The Birth House by Ami McKay
Dora Rare is the first female born into her family in five generations. That, and having been born with a caul over her face, makes her the subject of gossip in the small community of Scot's Bay and an easy target for pointing fingers when any trouble befalls it's inhabitants.
While Dora is still a young girl, Miss B recognizes the kindred spirit in her and takes her on as an apprentice to learn the arts of healing and midwifery. They face a lot of opposition from the local physician who sees them as doing more harm than good and wants to shut them down. His interest in bringing modern medicine to Nova Scotia is strengthened by his interest in the fees he is hoping to receive for his services.
This book addresses the struggles of women to be autonomous and have control over what happens to their own bodies. It paints a picture that is both harsh and beautiful, looking at a broad spectrum of women from the strong and independent to those who are no more than slaves in abusive marriages. It makes a strong statement about a woman's need for female friendships and support. It is also emphatically pro-choice. Pregnancies are terminated based on the hardship it causes the mother and though the sheer desperation of some of these women is agonizing, I still can't get past the fact that to make one life more bearable, another life has to be ended. As a woman I find myself rooting for wives and mothers whose lives are unbelievably hard and being happy for them when things finally get easier, then as a Christian I sometimes get that uncomfortable feeling that I'm applauding things God doesn't call good. These are not easy issues but they do make me take stock of who I am and what I believe.
The healing arts that Miss B and Dora practice are an eerie mixture of Mary-worship, superstition, future foretelling and herbal medicine. The "Willow Book" contains all the wisdom of their trade. It prescribes things like this: "Moonbath: Lie naked in a crossroads in the light of a full moon. Makes the womb ripe." Some of it is silliness, some of it seems more like the witchcraft of tv shows and movies.

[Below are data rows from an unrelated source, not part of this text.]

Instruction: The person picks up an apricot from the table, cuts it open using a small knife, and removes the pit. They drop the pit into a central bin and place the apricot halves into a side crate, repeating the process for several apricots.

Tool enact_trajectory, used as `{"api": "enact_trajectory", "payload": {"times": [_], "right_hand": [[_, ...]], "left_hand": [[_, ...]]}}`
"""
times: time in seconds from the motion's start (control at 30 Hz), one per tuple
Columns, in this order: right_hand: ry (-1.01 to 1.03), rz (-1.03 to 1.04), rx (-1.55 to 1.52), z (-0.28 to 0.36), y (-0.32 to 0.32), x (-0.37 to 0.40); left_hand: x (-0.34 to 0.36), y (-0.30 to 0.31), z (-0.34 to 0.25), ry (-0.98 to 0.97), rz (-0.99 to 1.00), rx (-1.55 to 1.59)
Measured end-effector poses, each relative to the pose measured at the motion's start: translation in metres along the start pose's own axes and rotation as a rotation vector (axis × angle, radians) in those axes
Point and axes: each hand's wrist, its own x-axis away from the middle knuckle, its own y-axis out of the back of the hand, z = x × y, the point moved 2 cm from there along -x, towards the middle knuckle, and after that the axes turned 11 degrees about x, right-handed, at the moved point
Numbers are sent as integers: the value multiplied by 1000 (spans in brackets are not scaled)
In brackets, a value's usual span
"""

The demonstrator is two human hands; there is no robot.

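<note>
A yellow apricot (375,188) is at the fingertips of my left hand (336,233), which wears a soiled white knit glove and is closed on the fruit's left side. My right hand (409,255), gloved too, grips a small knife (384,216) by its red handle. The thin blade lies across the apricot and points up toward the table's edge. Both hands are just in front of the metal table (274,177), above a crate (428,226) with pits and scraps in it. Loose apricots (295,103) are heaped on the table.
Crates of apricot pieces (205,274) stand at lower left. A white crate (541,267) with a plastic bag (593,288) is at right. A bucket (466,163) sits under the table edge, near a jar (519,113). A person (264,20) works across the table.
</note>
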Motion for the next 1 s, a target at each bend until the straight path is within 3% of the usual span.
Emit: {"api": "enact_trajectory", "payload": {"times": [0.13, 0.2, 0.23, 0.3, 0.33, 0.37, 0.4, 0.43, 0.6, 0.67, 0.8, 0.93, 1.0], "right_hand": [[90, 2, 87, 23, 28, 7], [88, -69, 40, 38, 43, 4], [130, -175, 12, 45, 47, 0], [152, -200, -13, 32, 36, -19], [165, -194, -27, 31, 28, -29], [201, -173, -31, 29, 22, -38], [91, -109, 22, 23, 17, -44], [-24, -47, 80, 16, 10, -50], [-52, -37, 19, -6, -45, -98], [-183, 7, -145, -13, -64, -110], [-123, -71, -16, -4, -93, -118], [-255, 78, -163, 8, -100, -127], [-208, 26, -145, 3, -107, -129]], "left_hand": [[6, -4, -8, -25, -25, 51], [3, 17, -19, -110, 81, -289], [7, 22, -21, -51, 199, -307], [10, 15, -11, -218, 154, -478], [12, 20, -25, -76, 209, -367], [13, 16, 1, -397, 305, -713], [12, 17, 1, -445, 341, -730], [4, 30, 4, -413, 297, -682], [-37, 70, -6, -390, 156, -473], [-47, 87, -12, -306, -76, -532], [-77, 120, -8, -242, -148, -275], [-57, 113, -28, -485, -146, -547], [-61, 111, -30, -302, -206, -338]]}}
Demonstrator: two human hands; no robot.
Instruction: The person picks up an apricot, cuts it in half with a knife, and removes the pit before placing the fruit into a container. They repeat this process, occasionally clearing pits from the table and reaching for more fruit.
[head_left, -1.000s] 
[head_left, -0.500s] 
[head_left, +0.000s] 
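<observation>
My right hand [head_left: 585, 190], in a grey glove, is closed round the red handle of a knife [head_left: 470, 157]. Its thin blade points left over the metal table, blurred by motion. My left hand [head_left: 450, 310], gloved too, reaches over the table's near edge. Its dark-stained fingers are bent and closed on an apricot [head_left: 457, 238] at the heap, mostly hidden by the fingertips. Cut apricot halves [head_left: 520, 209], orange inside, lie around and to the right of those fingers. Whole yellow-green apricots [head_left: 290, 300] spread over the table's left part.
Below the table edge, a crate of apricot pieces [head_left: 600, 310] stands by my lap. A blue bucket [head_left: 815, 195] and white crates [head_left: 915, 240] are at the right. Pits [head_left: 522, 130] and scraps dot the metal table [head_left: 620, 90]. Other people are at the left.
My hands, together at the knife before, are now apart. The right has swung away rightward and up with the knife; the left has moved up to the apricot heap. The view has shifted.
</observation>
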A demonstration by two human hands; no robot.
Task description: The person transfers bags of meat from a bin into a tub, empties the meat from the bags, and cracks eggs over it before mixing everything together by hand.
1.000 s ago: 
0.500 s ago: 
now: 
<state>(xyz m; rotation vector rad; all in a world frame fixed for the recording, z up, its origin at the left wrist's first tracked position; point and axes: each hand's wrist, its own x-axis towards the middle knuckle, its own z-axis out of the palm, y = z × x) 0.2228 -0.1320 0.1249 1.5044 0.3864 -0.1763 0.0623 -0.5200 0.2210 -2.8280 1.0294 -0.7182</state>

I will confess I don't like the messy aspects of being human so that part of the book was not enjoyable for me. When my children were babies I loved holding them and playing with them but I did not at all enjoy the drool, snot, vomit and other bodily function messes. Because this book tells a lot of pregnancy stories, there is blood, etc, and there was too much of it for me.
I thought Birth House was well written and I loved the setting of Scot's Bay, Nova Scotia. The glimpse into life in that time and place was wonderful but it wasn't enough to make me like the book so I can't recommend it.